His comments, via ESPN:
It's a very sad story. And we hope we can take it out of the newspapers and I hope we can start concentrating on all the good things the big league is doing with all the young players moving forward.
I think that in the year 2014, the league could have done me a favor because I've played 20 years without a timeout. I think 2014 will be a year to rest mentally and physically prepare myself for the future and begin a new chapter of my life.
I have 3 years left on my contract starting in 2015 and I hope to play very well and finish my career in New York.
He also expressed gratitude to those who have supported him during his fight against the league.
According to that report, A-Rod allegedly will nonetheless attend spring training with the Yankees. And while Rodriguez may have accepted the fact that he'll indeed be suspended, he isn't giving up the fight in this ordeal, instead electing to sue both MLB and the players' association.
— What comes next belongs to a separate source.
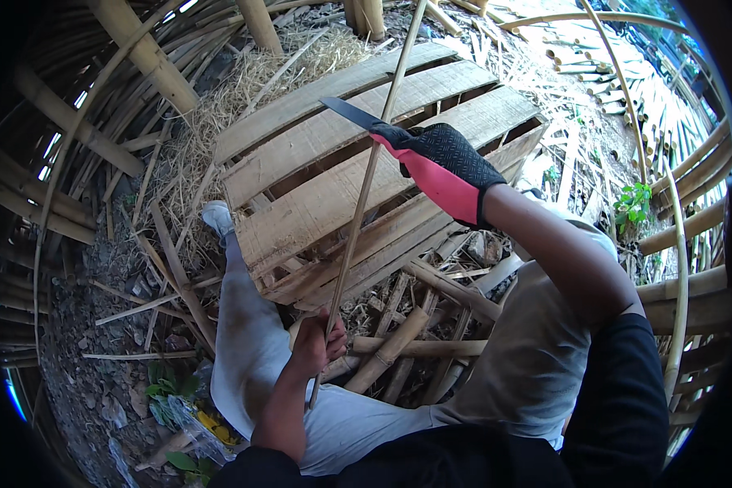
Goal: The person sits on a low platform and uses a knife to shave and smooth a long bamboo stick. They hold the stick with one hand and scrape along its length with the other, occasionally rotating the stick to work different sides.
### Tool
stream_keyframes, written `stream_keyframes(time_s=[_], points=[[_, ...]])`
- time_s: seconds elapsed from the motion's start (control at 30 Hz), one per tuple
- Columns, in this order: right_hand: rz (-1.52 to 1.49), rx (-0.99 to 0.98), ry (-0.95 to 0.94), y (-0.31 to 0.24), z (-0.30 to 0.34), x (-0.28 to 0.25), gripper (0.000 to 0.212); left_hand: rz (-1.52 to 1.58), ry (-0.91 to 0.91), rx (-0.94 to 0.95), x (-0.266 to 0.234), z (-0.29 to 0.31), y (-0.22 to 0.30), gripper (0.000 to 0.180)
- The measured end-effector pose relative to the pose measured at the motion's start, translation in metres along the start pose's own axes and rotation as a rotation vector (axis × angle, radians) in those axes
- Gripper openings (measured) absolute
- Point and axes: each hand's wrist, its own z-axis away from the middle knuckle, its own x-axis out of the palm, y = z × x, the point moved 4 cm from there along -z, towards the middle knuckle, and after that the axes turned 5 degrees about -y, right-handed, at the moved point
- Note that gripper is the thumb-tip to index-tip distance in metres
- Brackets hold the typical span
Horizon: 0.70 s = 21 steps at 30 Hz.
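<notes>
While the bare left hand (320,342) clenches the bamboo strip's (364,191) near end, its length runs away upward; the gloved right hand (443,167) grips a knife (348,112) against it.

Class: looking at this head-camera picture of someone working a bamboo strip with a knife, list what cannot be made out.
- Knife handle: head view, hidden inside the gloved right hand.
- Bamboo strip top end: cut off by the upper edge.
- Left hand fingertips: curled around the strip, unseen.

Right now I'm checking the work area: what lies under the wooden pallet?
Under the wooden pallet, split bamboo pieces and dry straw poke out along its edges. Its planks hide whatever lies beneath its middle.
</notes>
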Motion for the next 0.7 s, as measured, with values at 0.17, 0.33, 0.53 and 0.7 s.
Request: stream_keyframes(time_s=[0.17,0.33,0.53,0.7], points=[[0.008,0.015,-0.065,0.011,0.003,0.000,0.039,-0.043,0.002,-0.017,0.002,0.003,-0.002,0.059],[0.011,0.059,-0.060,0.011,0.012,-0.017,0.042,-0.030,0.002,-0.050,0.005,0.001,-0.003,0.060],[0.188,-0.122,0.023,-0.003,0.018,0.002,0.024,-0.022,0.012,-0.087,0.009,-0.008,-0.003,0.060],[0.110,0.002,-0.050,0.006,0.021,0.006,0.034,-0.024,0.010,-0.089,0.010,-0.003,-0.004,0.060]])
Meanwhile, it probably has to be a bit of a relief for the New York Yankees and A-Rod's teammates that the entire situation is over. As Derek Jeter told Dan Martin of the New York Post, “As a teammate, you’re saddened by the whole thing. The whole thing has been kind of messy.”
He added, via Christian Red of the New York Daily News, “I mean, he’s human. I’m sure it’s a rough situation.”
Rodriguez has spent 10 seasons with the Yankees, hitting .291 with 309 home runs, 979 RBI and 910 runs scored. He's won two MVP awards in his time with the club (2005, 2007) and helped lead them to the 2009 World Series title.
According to Baseball-Reference.com, he's also made an astonishing $275,389,252 in his 10 years with the club.
However, his time in New York has been marred by controversy, namely of the steroid variety. In 2009, he admitted to using steroids during his time with the Texas Rangers after a Sports Illustrated report named 104 players who, in 2003, tested positive for banned substances.
And now, after this latest incident and subsequent suspension, his future with not only the Yankees but professional baseball in general is up for debate. Surely, the Yankees and MLB would like Rodriguez to slink quietly away from the spotlight and retire, taking all of the controversy and headlines he generates with him.
It doesn't sound as if that approach is in A-Rod's plans, however.